REQUIRED WORK »
The material beneath this line should be printed exactly, with its pictures omitted.

-- PROVIDED DATA follows --

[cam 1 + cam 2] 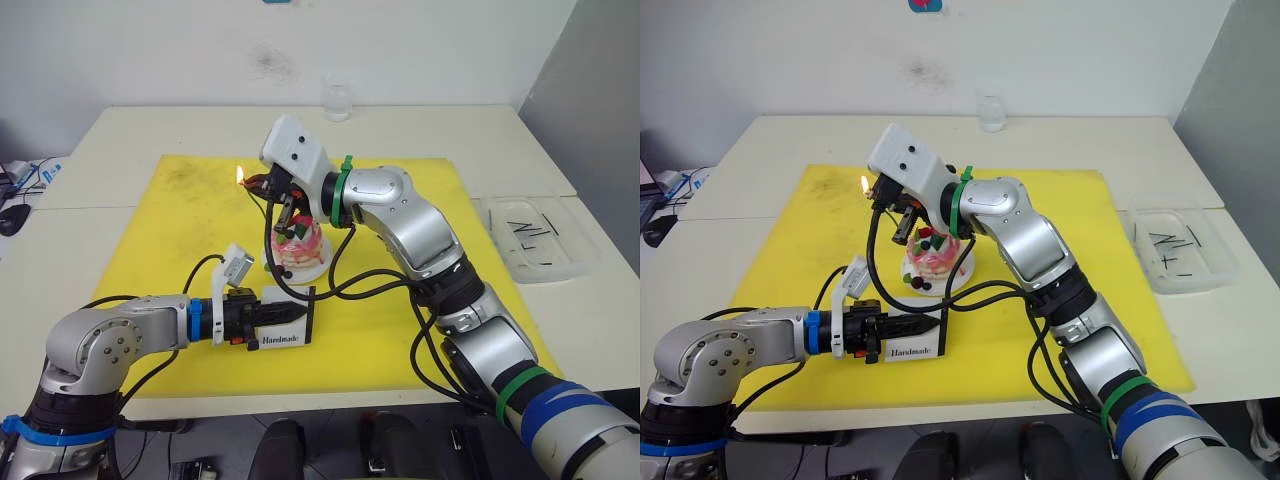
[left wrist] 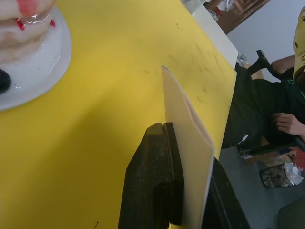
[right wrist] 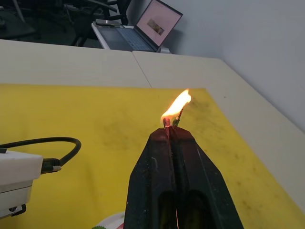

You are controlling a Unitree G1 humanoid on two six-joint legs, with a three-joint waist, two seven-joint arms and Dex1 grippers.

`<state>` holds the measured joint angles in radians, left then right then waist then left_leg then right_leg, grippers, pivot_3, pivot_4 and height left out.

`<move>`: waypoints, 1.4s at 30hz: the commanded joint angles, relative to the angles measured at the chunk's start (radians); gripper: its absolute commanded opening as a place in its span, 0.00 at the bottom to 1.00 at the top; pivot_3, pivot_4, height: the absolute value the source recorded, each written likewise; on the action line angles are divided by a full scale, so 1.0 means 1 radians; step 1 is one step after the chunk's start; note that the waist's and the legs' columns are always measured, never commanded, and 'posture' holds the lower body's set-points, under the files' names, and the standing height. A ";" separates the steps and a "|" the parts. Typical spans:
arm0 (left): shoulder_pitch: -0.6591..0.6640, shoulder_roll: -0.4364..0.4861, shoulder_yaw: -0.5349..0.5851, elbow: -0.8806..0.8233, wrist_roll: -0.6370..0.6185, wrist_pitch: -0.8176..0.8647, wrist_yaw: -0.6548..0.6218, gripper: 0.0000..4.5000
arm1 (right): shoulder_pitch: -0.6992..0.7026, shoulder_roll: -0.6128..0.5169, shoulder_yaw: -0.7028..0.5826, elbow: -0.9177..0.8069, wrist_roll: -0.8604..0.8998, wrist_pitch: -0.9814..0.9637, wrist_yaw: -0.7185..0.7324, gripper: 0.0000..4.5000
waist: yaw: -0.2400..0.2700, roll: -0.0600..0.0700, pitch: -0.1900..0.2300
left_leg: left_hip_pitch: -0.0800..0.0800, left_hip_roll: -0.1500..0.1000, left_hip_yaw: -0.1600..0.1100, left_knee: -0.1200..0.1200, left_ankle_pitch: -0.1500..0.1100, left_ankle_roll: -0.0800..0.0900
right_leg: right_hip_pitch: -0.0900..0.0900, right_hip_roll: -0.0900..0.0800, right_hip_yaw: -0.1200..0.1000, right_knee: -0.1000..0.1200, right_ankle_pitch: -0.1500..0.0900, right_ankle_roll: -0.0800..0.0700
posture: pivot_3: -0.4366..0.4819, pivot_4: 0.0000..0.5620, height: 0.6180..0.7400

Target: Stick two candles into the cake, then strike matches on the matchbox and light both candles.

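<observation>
Spanning a cream table [image 1: 150, 130], a yellow mat [image 1: 180, 230] carries the whole job; near its middle sits the cake [image 1: 298, 245] on its small white plate, and just beside it, on the robot's near side, stands the matchbox [image 1: 290, 325], on edge and clamped in the closed left pincer [image 1: 285, 314]; above and just behind the cake, the right pincer [image 1: 878, 192] is shut on a burning match [image 3: 167, 122], its flame [image 3: 177, 106] licking right at the fingertips; a clear tray [image 1: 535, 238] of spare matches lies well apart on the robot's right, a glass [image 1: 337, 102] at the far edge; the candles cannot be told apart from the toppings under the right arm. Judging by the stub left, the flame wants bringing down to a wick at once, tilted so heat rises away from the black fingers, held steady until the wick takes, with the matchbox kept clear of it.
</observation>
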<state>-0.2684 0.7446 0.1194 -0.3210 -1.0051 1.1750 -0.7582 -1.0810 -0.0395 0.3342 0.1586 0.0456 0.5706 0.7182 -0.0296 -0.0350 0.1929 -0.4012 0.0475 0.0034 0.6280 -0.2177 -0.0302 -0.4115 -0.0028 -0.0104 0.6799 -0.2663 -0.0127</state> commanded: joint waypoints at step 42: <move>0.017 -0.113 -0.010 -0.061 -0.077 0.009 0.057 0.00 | 0.573 -0.814 -0.586 -0.364 0.023 0.212 -0.136 0.01 | -0.003 0.000 0.001 | 0.000 -0.002 0.006 0.000 0.000 0.000 | 0.000 0.000 0.003 -0.001 0.000 0.000 | 0.48 0.27 1.00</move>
<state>-0.2617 0.6335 0.0973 -0.3499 -1.0605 1.1933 -0.7062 -0.5167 -0.8376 -0.1985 -0.1841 0.0801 0.7912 0.6107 -0.0322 -0.0351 0.1936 -0.4009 0.0454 0.0099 0.6277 -0.2178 -0.0301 -0.4117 -0.0024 -0.0081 0.6790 -0.2668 -0.0123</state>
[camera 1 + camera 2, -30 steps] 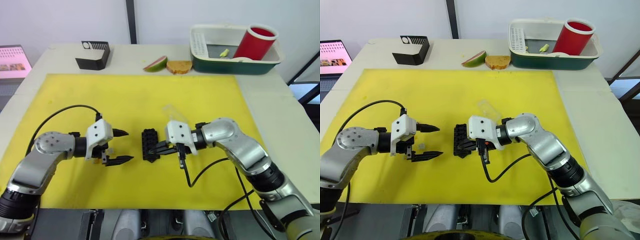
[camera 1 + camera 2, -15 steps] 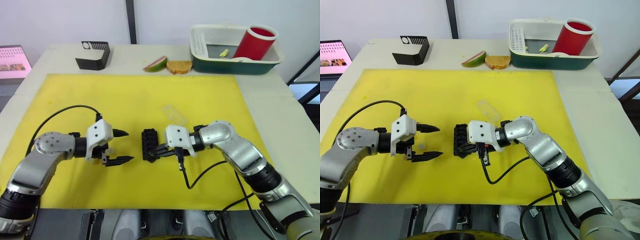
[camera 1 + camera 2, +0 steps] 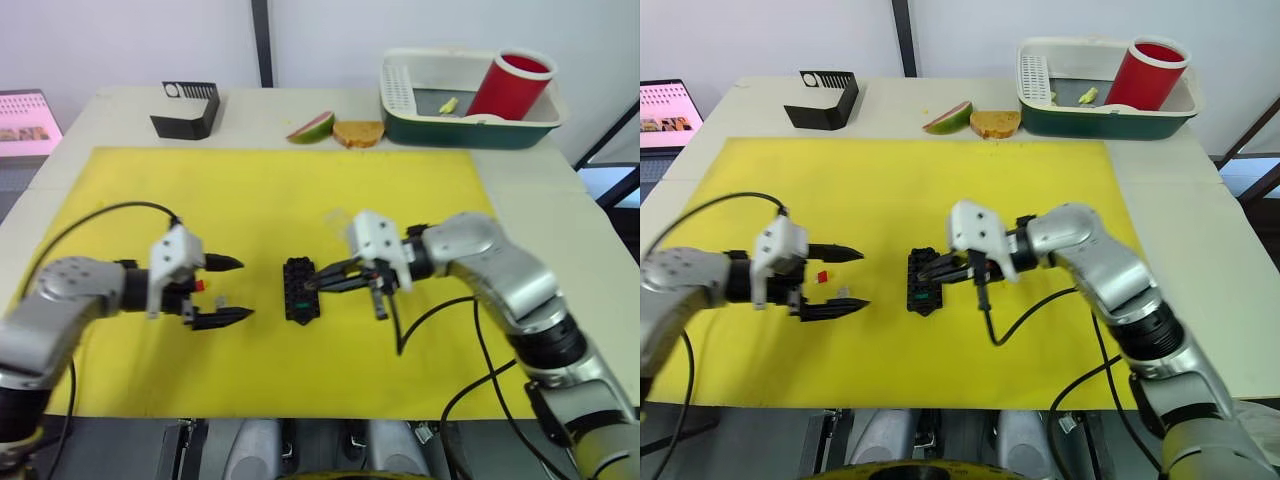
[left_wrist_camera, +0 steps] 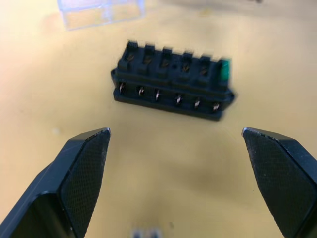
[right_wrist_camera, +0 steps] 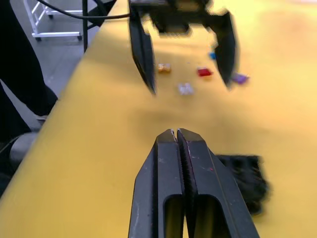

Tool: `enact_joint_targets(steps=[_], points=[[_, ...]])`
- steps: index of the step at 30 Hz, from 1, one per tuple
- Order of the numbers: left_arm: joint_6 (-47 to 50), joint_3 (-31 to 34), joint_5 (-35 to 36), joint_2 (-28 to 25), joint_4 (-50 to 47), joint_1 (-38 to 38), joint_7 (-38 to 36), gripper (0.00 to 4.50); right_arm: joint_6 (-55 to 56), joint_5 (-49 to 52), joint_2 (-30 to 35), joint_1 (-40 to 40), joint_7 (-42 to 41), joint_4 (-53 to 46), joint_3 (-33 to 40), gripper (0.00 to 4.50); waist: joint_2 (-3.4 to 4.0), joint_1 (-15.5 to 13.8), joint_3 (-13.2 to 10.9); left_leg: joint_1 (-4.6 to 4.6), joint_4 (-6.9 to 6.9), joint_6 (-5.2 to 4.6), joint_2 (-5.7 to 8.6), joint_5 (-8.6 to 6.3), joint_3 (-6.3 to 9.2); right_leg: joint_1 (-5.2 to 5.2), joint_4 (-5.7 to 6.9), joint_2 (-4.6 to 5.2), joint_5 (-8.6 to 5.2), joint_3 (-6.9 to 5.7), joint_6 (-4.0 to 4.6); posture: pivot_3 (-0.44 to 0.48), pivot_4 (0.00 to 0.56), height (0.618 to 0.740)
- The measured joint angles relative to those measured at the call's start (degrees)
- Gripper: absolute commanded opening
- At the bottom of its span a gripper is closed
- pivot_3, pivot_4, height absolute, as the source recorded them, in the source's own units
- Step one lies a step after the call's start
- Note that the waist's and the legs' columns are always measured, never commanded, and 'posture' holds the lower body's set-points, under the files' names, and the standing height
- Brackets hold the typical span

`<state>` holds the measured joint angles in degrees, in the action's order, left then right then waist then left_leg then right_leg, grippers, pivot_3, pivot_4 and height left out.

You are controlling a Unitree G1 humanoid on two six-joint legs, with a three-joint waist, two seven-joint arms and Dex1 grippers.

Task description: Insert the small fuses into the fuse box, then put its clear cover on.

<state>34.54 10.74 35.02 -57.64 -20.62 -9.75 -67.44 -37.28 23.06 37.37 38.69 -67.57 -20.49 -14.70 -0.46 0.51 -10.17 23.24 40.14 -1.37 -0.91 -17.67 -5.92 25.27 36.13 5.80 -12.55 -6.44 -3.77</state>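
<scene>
- The fuse box (image 3: 299, 291) sits on the yellow mat (image 3: 270, 190), roughly dead centre of the head view, a bit below the middle.
- It's got one green fuse (image 4: 224, 69) plugged into an end slot; the other slots look empty from the left wrist camera.
- Right gripper (image 3: 312, 284) has its fingers pressed flat together with nothing between them, tips right at the fuse box's upper right edge. Can't tell if they're actually touching it.
- Left gripper (image 3: 232, 289) is wide open, left of centre in the frame, pointed at the fuse box but well apart from it.
- Loose fuses are on the mat around the left gripper: a red fuse (image 3: 823, 276) and a clear fuse (image 3: 841, 292) between its fingers, plus orange, blue and purple ones visible in the right wrist camera.
- The clear cover (image 4: 100, 12) lies flat on the mat just beyond the fuse box, near the right gripper's wrist in the head view.
</scene>
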Motion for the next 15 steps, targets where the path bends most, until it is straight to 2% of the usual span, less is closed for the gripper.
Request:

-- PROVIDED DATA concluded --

EXERCISE ANSWER »
[cam 1 + cam 2] 
[left wrist] 
[right wrist] 

You are controlling a Unitree G1 humanoid on two six-joint legs, with a three-joint waist, two seven-joint arms and Dex1 grippers.

`<state>` holds the measured joint angles in radians, left then right then waist then left_leg then right_leg, grippers, pivot_3, pivot_4 and height left out.

`<move>`: waypoints, 1.4s at 30hz: the commanded joint angles, relative to the angles measured at the chunk's start (radians); gripper: its absolute commanded opening as a place in its span, 0.00 at the bottom to 1.00 at the top; pivot_3, pivot_4, height: the absolute value the source recorded, each written likewise; on the action line angles are divided by a full scale, so 1.0 means 1 radians; step 1 is one step after the chunk's start; note that the waist's and the legs' columns are always measured, never commanded, and 'posture' holds the lower body's set-points, under the files' names, and the standing height. A ";" separates the steps and a "|" the parts. Typical spans:
arm0 (left): shoulder_pitch: -0.6591..0.6640, shoulder_roll: -0.4364..0.4861, shoulder_yaw: -0.5349..0.5851, elbow: -0.8806..0.8233, wrist_roll: -0.6370..0.6185, wrist_pitch: -0.8176..0.8647, wrist_yaw: -0.6548..0.6218, gripper: 0.0000..4.5000
arm1 (right): shoulder_pitch: -0.6992..0.7026, shoulder_roll: -0.6128..0.5169, shoulder_yaw: -0.7028..0.5826, elbow: -0.9177..0.8069, wrist_roll: -0.8604..0.8998, wrist_pitch: -0.9814..0.9637, wrist_yaw: -0.7185..0.7324, gripper: 0.0000..4.5000
waist: yaw: -0.2400..0.2700, roll: -0.0600..0.0700, pitch: -0.1900..0.2300
left_leg: left_hip_pitch: -0.0800..0.0800, left_hip_roll: -0.1500..0.1000, left_hip_yaw: -0.1600..0.1100, left_knee: -0.1200..0.1200, left_ankle_pitch: -0.1500..0.1100, left_ankle_roll: -0.0800..0.0900
right_leg: right_hip_pitch: -0.0900..0.0900, right_hip_roll: -0.0900..0.0800, right_hip_yaw: -0.1200..0.1000, right_knee: -0.1000..0.1200, right_ankle_pitch: -0.1500..0.0900, right_ankle_roll: -0.0800..0.0700
posture: pivot_3: -0.4366..0.4819, pivot_4: 0.0000..0.5620, height: 0.6180..0.7400

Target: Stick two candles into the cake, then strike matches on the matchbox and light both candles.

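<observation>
Spanning a cream table [image 1: 150, 130], a yellow mat [image 1: 180, 230] carries the whole job; near its middle sits the cake [image 1: 298, 245] on its small white plate, and just beside it, on the robot's near side, stands the matchbox [image 1: 290, 325], on edge and clamped in the closed left pincer [image 1: 285, 314]; above and just behind the cake, the right pincer [image 1: 878, 192] is shut on a burning match [image 3: 167, 122], its flame [image 3: 177, 106] licking right at the fingertips; a clear tray [image 1: 535, 238] of spare matches lies well apart on the robot's right, a glass [image 1: 337, 102] at the far edge; the candles cannot be told apart from the toppings under the right arm. Judging by the stub left, the flame wants bringing down to a wick at once, tilted so heat rises away from the black fingers, held steady until the wick takes, with the matchbox kept clear of it.
</observation>
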<state>-0.2684 0.7446 0.1194 -0.3210 -1.0051 1.1750 -0.7582 -1.0810 -0.0395 0.3342 0.1586 0.0456 0.5706 0.7182 -0.0296 -0.0350 0.1929 -0.4012 0.0475 0.0034 0.6280 -0.2177 -0.0302 -0.4115 -0.0028 -0.0104 0.6799 -0.2663 -0.0127</state> commanded: joint waypoints at step 42: <move>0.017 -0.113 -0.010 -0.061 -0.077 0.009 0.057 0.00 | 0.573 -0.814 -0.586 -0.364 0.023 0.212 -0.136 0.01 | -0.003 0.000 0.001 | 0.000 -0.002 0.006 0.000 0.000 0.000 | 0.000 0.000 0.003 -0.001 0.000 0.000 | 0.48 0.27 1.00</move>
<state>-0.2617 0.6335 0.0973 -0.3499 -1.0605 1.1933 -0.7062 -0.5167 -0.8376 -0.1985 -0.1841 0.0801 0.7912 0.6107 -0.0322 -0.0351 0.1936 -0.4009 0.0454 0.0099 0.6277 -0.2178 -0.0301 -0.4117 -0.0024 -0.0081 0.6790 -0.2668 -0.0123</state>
[camera 1 + camera 2, -30 steps] 
[camera 1 + camera 2, -15 steps] 
[camera 1 + camera 2, +0 steps] 
[left_wrist_camera, +0 steps] 
[right_wrist_camera, +0 steps] 

Tool: `enact_joint_targets(steps=[_], points=[[_, ...]])`
- steps: index of the step at 30 Hz, from 1, one per tuple
- Order of the numbers: left_arm: joint_6 (-47 to 50), joint_3 (-31 to 34), joint_5 (-35 to 36), joint_2 (-28 to 25), joint_4 (-50 to 47), joint_1 (-38 to 38), joint_7 (-38 to 36), gripper (0.00 to 4.50); right_arm: joint_6 (-55 to 56), joint_5 (-49 to 52), joint_2 (-30 to 35), joint_1 (-40 to 40), joint_7 (-42 to 41), joint_4 (-53 to 46), joint_3 (-33 to 40), gripper (0.00 to 4.50); waist: joint_2 (-3.4 to 4.0), joint_1 (-15.5 to 13.8), joint_3 (-13.2 to 10.9); left_leg: joint_1 (-4.6 to 4.6), joint_4 (-6.9 to 6.9), joint_6 (-5.2 to 4.6), joint_2 (-5.7 to 8.6), joint_5 (-8.6 to 6.3), joint_3 (-6.3 to 9.2); right_leg: joint_1 (-5.2 to 5.2), joint_4 (-5.7 to 6.9), joint_2 (-4.6 to 5.2), joint_5 (-8.6 to 5.2), joint_3 (-6.9 to 5.7), joint_6 (-4.0 to 4.6); posture: pivot_3 (-0.44 to 0.48), pivot_4 (0.00 to 0.56), height (0.618 to 0.740)
- The measured joint angles relative to those measured at the call's start (degrees)
- Gripper: absolute commanded opening
- At the bottom of its span a gripper is closed
- pivot_3, pivot_4, height absolute, as the source recorded them, in the source's own units
- Step one lies a step after the call's start
- Note that the waist's and the legs' columns are always measured, never commanded, and 'posture' holds the lower body's set-points, under the files' names, and the standing height
- Brackets hold the typical span

`<state>` holds the measured joint angles in degrees, in the action's order, left then right then waist then left_leg then right_leg, grippers, pivot_3, pivot_4 and height left out.

You are controlling a Unitree G1 humanoid on two six-joint legs, with a three-joint waist, two seven-joint arms and Dex1 grippers.

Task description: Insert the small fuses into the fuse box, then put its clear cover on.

<state>34.54 10.74 35.02 -57.64 -20.62 -9.75 -67.44 -37.28 23.06 37.37 38.69 -67.57 -20.49 -14.70 -0.46 0.51 -10.17 23.24 40.14 -1.37 -0.91 -17.67 -5.92 25.27 36.13 5.80 -12.55 -6.44 -3.77</state>
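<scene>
- The fuse box (image 3: 299, 291) sits on the yellow mat (image 3: 270, 190), roughly dead centre of the head view, a bit below the middle.
- It's got one green fuse (image 4: 224, 69) plugged into an end slot; the other slots look empty from the left wrist camera.
- Right gripper (image 3: 312, 284) has its fingers pressed flat together with nothing between them, tips right at the fuse box's upper right edge. Can't tell if they're actually touching it.
- Left gripper (image 3: 232, 289) is wide open, left of centre in the frame, pointed at the fuse box but well apart from it.
- Loose fuses are on the mat around the left gripper: a red fuse (image 3: 823, 276) and a clear fuse (image 3: 841, 292) between its fingers, plus orange, blue and purple ones visible in the right wrist camera.
- The clear cover (image 4: 100, 12) lies flat on the mat just beyond the fuse box, near the right gripper's wrist in the head view.
</scene>
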Motion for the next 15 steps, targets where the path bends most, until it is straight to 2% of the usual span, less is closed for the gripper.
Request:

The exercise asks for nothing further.